-- What you will do --
Go through the records underneath and write each one out again exactly.

Entries taken from a collection:
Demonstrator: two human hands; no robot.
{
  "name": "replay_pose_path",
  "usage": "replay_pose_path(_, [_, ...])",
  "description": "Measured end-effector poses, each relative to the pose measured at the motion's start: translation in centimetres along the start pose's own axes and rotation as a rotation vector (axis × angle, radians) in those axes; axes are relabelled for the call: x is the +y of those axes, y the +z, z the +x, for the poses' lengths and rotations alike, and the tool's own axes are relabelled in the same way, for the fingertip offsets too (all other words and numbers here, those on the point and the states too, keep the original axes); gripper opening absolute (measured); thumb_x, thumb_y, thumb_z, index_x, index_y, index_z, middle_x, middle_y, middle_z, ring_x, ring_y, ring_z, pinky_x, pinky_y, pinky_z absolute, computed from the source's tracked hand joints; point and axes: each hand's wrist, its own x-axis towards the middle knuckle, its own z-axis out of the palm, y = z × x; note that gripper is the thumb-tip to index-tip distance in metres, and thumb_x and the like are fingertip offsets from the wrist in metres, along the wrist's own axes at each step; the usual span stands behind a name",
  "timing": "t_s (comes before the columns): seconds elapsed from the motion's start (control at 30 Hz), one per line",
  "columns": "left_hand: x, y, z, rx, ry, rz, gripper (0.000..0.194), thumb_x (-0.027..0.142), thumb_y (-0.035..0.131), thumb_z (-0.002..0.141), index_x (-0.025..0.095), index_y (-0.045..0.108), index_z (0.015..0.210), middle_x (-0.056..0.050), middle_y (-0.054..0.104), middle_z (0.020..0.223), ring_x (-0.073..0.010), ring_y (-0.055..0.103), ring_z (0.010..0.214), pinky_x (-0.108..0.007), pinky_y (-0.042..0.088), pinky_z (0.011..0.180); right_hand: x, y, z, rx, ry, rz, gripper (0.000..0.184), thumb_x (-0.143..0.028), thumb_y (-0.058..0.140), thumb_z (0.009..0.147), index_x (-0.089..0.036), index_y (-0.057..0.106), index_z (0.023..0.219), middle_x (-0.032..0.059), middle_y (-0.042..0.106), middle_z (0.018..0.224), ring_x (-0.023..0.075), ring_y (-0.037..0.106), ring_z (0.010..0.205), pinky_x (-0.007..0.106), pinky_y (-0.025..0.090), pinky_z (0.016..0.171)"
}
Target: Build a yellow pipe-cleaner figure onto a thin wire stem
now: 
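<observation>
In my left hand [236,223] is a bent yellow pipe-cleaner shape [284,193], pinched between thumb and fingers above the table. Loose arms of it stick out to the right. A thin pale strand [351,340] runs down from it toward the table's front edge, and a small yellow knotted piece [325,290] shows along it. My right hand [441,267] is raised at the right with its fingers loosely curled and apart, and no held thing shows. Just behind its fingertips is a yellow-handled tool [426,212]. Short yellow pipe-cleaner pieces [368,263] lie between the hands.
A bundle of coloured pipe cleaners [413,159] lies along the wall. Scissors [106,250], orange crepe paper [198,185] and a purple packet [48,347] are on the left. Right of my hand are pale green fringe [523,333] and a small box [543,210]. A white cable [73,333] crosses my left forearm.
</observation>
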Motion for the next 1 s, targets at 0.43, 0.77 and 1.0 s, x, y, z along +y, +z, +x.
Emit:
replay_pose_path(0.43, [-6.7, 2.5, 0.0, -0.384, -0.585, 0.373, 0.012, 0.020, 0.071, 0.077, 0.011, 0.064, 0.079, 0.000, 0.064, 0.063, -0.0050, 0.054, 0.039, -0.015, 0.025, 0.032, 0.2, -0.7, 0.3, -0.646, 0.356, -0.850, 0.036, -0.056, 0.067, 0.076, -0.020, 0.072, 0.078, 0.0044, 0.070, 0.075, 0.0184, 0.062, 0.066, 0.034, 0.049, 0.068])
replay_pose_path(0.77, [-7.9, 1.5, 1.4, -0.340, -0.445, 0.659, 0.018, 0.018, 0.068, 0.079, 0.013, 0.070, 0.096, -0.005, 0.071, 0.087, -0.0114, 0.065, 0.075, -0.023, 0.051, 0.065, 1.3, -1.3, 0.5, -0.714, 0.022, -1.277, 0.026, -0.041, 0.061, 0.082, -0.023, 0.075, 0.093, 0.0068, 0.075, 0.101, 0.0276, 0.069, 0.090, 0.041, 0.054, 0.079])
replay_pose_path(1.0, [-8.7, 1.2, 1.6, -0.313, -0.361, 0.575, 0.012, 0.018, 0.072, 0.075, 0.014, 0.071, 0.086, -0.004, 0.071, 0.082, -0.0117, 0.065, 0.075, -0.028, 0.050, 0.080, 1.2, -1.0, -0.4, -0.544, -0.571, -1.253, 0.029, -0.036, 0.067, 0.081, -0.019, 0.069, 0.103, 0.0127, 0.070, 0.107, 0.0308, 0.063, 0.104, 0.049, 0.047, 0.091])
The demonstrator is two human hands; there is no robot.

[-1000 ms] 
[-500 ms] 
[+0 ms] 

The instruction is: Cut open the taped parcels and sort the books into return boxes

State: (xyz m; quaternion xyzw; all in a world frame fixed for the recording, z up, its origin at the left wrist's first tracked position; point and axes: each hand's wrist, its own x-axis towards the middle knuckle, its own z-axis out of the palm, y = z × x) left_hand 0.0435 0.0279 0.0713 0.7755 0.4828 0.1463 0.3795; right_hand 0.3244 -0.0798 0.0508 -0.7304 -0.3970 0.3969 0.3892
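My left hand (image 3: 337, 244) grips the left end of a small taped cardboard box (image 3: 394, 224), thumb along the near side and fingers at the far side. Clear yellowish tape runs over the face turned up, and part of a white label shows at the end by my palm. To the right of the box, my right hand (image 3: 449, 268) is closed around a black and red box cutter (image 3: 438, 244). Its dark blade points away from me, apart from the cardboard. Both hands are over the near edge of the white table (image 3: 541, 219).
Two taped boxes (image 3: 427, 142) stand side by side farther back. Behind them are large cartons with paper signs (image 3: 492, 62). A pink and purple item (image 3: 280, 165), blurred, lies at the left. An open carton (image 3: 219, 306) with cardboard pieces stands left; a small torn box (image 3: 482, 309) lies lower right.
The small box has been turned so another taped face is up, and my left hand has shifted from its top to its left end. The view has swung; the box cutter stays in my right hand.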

-- Answer area --
Demonstrator: two human hands; no robot.
{
  "name": "replay_pose_path",
  "usage": "replay_pose_path(_, [_, ...])",
  "description": "Measured end-effector poses, each relative to the pose measured at the motion's start: translation in centimetres along the start pose's own axes and rotation as a rotation vector (axis × angle, radians) in those axes; axes are relabelled for the call: x is the +y of those axes, y the +z, z the +x, for the poses' lengths and rotations alike, and the tool's own axes are relabelled in the same way, for the fingertip offsets too (all other words and numbers here, those on the point and the states too, keep the original axes); gripper opening absolute (measured); thumb_x, thumb_y, thumb_z, index_x, index_y, index_z, middle_x, middle_y, middle_z, ring_x, ring_y, ring_z, pinky_x, pinky_y, pinky_z absolute, computed from the source's tracked hand joints; point and axes: each hand's wrist, its own x-axis towards the middle knuckle, its own z-axis out of the palm, y = z × x; note that gripper is the thumb-tip to index-tip distance in metres, and thumb_x and the like are fingertip offsets from the wrist in metres, along the wrist's own axes at each step; the usual span stands behind a name",
  "timing": "t_s (comes before the columns): seconds elapsed from the motion's start (control at 30 Hz), one per line",
  "columns": "left_hand: x, y, z, rx, ry, rz, gripper (0.000..0.194), thumb_x (-0.027..0.142), thumb_y (-0.035..0.131), thumb_z (-0.002..0.141), index_x (-0.025..0.095), index_y (-0.045..0.108), index_z (0.015..0.210), middle_x (-0.056..0.050), middle_y (-0.054..0.104), middle_z (0.020..0.223), ring_x (-0.073..0.010), ring_y (-0.055..0.103), ring_z (0.010..0.214), pinky_x (-0.108..0.007), pinky_y (-0.042..0.088), pinky_z (0.011..0.180); right_hand: x, y, z, rx, ry, rz, gripper (0.000..0.184), thumb_x (-0.143..0.028), thumb_y (-0.058..0.140), thumb_z (0.009..0.147), index_x (-0.089..0.036), index_y (-0.057..0.106), index_z (0.023..0.219), middle_x (-0.032..0.059), middle_y (-0.042..0.106), middle_z (0.018..0.224), ring_x (-0.023..0.075), ring_y (-0.037..0.106), ring_z (0.010..0.205), pinky_x (-0.007..0.106), pinky_y (-0.025..0.090), pinky_z (0.016..0.171)"
}
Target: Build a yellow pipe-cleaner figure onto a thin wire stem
now: 
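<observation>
In my left hand [236,223] is a bent yellow pipe-cleaner shape [284,193], pinched between thumb and fingers above the table. Loose arms of it stick out to the right. A thin pale strand [351,340] runs down from it toward the table's front edge, and a small yellow knotted piece [325,290] shows along it. My right hand [441,267] is raised at the right with its fingers loosely curled and apart, and no held thing shows. Just behind its fingertips is a yellow-handled tool [426,212]. Short yellow pipe-cleaner pieces [368,263] lie between the hands.
A bundle of coloured pipe cleaners [413,159] lies along the wall. Scissors [106,250], orange crepe paper [198,185] and a purple packet [48,347] are on the left. Right of my hand are pale green fringe [523,333] and a small box [543,210]. A white cable [73,333] crosses my left forearm.
</observation>
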Motion for the next 1 s, targets at 0.43, 0.77 and 1.0 s, x, y, z along +y, +z, +x.
Emit:
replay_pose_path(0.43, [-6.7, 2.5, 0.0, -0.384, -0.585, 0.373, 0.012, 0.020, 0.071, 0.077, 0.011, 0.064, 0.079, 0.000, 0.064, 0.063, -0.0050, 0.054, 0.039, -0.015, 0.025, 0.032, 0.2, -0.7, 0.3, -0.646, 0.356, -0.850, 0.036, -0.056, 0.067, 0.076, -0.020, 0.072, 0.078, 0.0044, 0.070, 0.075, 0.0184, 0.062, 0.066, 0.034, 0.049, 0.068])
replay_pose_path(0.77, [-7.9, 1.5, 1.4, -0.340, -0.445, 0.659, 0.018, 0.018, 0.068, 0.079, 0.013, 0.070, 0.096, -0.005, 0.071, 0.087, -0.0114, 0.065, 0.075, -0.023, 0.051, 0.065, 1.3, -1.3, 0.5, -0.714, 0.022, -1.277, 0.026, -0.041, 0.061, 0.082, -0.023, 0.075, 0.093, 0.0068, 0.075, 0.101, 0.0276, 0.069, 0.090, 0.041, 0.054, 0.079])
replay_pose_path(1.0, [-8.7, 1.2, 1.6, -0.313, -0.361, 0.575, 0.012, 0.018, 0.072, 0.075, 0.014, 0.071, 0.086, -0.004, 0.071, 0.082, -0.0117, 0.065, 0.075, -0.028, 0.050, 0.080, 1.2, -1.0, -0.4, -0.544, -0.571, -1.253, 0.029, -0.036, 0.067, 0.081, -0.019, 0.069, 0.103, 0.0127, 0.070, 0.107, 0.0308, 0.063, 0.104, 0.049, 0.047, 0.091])
The demonstrator is two human hands; there is no robot.

[-1000 ms] 
[-500 ms] 
[+0 ms] 

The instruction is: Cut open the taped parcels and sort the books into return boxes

State: (xyz m; quaternion xyzw; all in a world frame fixed for the recording, z up, its origin at the left wrist's first tracked position; point and axes: each hand's wrist, its own x-axis towards the middle knuckle, its own z-axis out of the palm, y = z × x) left_hand 0.0435 0.0279 0.0713 0.7755 0.4828 0.1463 0.3795; right_hand 0.3244 -0.0798 0.0508 -0.7304 -0.3970 0.3969 0.3892
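My left hand (image 3: 337, 244) grips the left end of a small taped cardboard box (image 3: 394, 224), thumb along the near side and fingers at the far side. Clear yellowish tape runs over the face turned up, and part of a white label shows at the end by my palm. To the right of the box, my right hand (image 3: 449, 268) is closed around a black and red box cutter (image 3: 438, 244). Its dark blade points away from me, apart from the cardboard. Both hands are over the near edge of the white table (image 3: 541, 219).
Two taped boxes (image 3: 427, 142) stand side by side farther back. Behind them are large cartons with paper signs (image 3: 492, 62). A pink and purple item (image 3: 280, 165), blurred, lies at the left. An open carton (image 3: 219, 306) with cardboard pieces stands left; a small torn box (image 3: 482, 309) lies lower right.
The small box has been turned so another taped face is up, and my left hand has shifted from its top to its left end. The view has swung; the box cutter stays in my right hand.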

This finishes the output for the exercise.